2011 est aussi l’année où les débats sur la radicalisation religieuse, l’autorité institutionnelle et les guerres de croyance traversent très fortement l’actualité mondiale. Priest récupère ce climat et le pousse jusqu’au gothique de station-service. C’est un geste grossier, certes. C’est aussi une forme de lucidité : le film comprend que la théologie blockbuster se nourrit désormais de murs, de sièges et d’apocalypses surveillées.

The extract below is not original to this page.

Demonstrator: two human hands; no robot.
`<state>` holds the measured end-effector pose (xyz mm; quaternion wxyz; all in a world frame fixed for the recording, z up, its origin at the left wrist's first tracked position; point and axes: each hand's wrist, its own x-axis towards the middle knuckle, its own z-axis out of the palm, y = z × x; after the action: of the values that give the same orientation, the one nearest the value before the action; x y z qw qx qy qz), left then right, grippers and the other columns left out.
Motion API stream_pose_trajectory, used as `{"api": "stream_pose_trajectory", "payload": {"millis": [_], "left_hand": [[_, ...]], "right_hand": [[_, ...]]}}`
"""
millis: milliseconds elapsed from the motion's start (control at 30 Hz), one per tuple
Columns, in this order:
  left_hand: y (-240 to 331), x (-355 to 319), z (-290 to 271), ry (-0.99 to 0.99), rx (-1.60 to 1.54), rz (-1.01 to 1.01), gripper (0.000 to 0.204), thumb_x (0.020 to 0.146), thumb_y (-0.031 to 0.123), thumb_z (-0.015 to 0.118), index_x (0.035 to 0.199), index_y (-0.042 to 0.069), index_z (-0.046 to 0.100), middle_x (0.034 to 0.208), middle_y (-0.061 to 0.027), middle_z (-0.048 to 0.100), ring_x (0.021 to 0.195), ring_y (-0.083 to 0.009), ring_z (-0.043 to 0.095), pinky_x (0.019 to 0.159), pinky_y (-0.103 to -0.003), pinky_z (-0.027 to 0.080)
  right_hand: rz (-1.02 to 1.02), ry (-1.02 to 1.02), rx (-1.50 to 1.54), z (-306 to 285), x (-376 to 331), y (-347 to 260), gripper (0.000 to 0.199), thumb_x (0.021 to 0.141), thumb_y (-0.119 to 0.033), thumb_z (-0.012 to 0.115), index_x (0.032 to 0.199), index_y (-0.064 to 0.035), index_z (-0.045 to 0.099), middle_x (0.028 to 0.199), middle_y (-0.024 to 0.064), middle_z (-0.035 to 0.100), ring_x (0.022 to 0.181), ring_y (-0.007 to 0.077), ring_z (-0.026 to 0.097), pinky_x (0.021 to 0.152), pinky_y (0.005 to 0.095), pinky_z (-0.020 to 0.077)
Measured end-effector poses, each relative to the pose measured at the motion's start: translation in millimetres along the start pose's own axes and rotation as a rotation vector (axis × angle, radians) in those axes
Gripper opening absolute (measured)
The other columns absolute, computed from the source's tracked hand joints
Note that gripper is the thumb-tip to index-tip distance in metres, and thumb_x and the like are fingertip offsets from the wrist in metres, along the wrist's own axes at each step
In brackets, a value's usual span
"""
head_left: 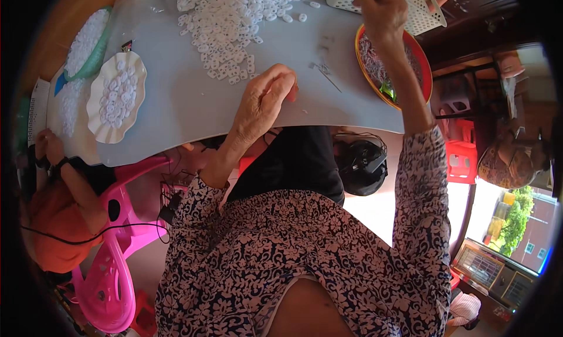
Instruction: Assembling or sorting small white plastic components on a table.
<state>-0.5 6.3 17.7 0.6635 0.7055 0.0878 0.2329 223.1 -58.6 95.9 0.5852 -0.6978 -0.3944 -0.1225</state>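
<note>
My left hand hovers over the near edge of the grey table, its fingers curled in. Whether anything is inside them is hidden. Just beyond it spreads a big pile of small white oval plastic pieces with holes. My right hand is stretched far forward, in front of a white perforated basket; its fingertips are cut off by the upper edge. Below that forearm stands a red round tray with a yellow rim, heaped with small thin pieces. A few thin metal pins lie between the hands.
A scalloped cream dish of white pieces and a green basket of more pieces stand at the left. Another person in orange sits there, near a pink plastic chair. A black bag-like object is below the table edge.
</note>
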Motion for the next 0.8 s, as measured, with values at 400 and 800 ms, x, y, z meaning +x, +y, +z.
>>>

Le film est inégal, souvent compressé, parfois maladroit. Mais sa maladresse a du nerf. Il ne cherche pas la respectabilité du récit de foi, ni l’élégance de la fantasy premium. Il préfère ses prêtres à moto, ses regards d’icône et ses catacombes numériques. Dans le grand bazar du fantastique des années 2010, cette obstination mérite mieux que le pur oubli.
🎬 Le saviez-vous ?
une croix-mitrailleuse de décor aurait été démontée après avoir “revendiqué un droit liturgique permanent sur les scènes d’action”.